__Exercise__: Leaving out the images, reproduce every line of the data that follows exactly.

───── Source material ─────

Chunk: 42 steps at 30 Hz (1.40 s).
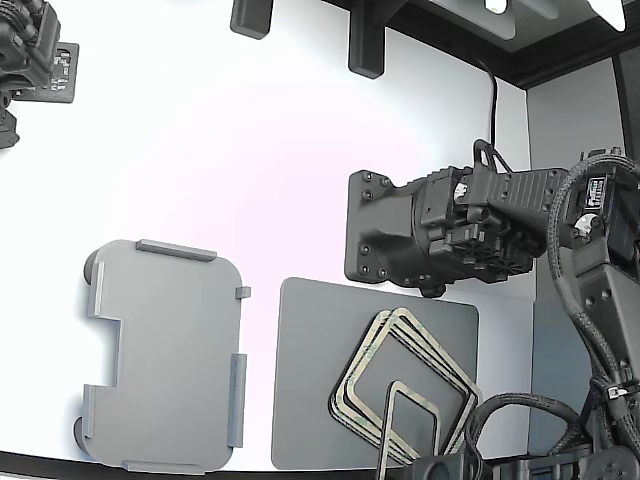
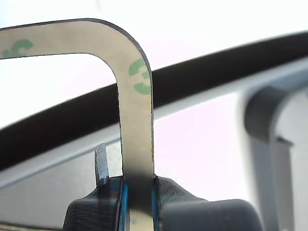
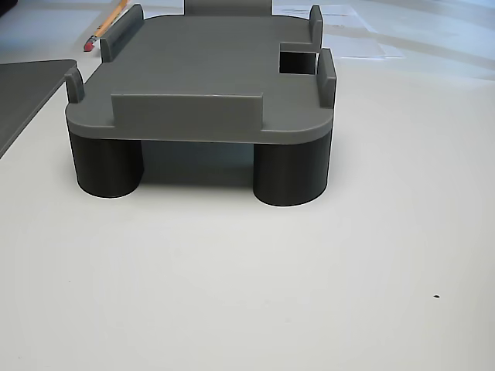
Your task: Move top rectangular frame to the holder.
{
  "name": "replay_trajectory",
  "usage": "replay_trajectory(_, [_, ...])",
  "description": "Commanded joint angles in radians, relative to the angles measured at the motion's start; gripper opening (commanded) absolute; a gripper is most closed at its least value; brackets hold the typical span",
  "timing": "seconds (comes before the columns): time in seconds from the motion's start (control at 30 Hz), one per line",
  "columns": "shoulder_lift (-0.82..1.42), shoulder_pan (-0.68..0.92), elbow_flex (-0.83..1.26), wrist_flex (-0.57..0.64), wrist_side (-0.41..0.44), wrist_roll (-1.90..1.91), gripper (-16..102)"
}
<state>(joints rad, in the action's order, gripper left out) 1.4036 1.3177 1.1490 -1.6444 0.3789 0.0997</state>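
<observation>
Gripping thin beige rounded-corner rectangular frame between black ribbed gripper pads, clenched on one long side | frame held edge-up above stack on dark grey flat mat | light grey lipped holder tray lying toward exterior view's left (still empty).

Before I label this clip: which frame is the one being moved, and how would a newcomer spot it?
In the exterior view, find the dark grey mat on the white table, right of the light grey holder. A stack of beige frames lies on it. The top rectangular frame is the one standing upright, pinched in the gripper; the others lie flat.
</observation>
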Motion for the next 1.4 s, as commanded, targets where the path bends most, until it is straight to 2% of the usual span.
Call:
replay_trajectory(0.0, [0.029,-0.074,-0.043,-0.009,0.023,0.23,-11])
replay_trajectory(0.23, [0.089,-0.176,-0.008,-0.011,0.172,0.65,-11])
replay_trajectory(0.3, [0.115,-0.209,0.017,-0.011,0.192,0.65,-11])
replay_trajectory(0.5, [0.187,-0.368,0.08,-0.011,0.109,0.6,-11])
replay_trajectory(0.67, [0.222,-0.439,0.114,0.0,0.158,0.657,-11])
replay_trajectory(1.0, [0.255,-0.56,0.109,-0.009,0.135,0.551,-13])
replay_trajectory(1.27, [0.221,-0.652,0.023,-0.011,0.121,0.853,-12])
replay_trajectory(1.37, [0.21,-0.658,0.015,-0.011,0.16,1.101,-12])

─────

__Solution for this problem__:
Chunk: 42 steps at 30 Hz (1.40 s).
Your task: Move top rectangular frame to the holder.
{
  "name": "replay_trajectory",
  "usage": "replay_trajectory(_, [_, ...])",
  "description": "Commanded joint angles in radians, relative to the angles measured at the motion's start; gripper opening (commanded) absolute; a gripper is most closed at its least value; brackets hold the typical span",
  "timing": "seconds (comes before the columns): time in seconds from the motion's start (control at 30 Hz), one per line",
  "columns": "shoulder_lift (-0.82..1.42), shoulder_pan (-0.68..0.92), elbow_flex (-0.83..1.26), wrist_flex (-0.57..0.64), wrist_side (-0.41..0.44), wrist_roll (-1.90..1.91), gripper (-16..102)"
}
<state>(joints rad, in the action's order, gripper left out) 1.4036 1.3177 1.1490 -1.6444 0.3789 0.0997</state>
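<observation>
Gripping thin beige rounded-corner rectangular frame between black ribbed gripper pads, clenched on one long side | frame held edge-up above stack on dark grey flat mat | light grey lipped holder tray lying toward exterior view's left (still empty).

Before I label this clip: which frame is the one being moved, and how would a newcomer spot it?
In the exterior view, find the dark grey mat on the white table, right of the light grey holder. A stack of beige frames lies on it. The top rectangular frame is the one standing upright, pinched in the gripper; the others lie flat.
</observation>
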Motion for the next 1.4 s, as commanded, targets where the path bends most, until it is straight to 2% of the usual span.
Call:
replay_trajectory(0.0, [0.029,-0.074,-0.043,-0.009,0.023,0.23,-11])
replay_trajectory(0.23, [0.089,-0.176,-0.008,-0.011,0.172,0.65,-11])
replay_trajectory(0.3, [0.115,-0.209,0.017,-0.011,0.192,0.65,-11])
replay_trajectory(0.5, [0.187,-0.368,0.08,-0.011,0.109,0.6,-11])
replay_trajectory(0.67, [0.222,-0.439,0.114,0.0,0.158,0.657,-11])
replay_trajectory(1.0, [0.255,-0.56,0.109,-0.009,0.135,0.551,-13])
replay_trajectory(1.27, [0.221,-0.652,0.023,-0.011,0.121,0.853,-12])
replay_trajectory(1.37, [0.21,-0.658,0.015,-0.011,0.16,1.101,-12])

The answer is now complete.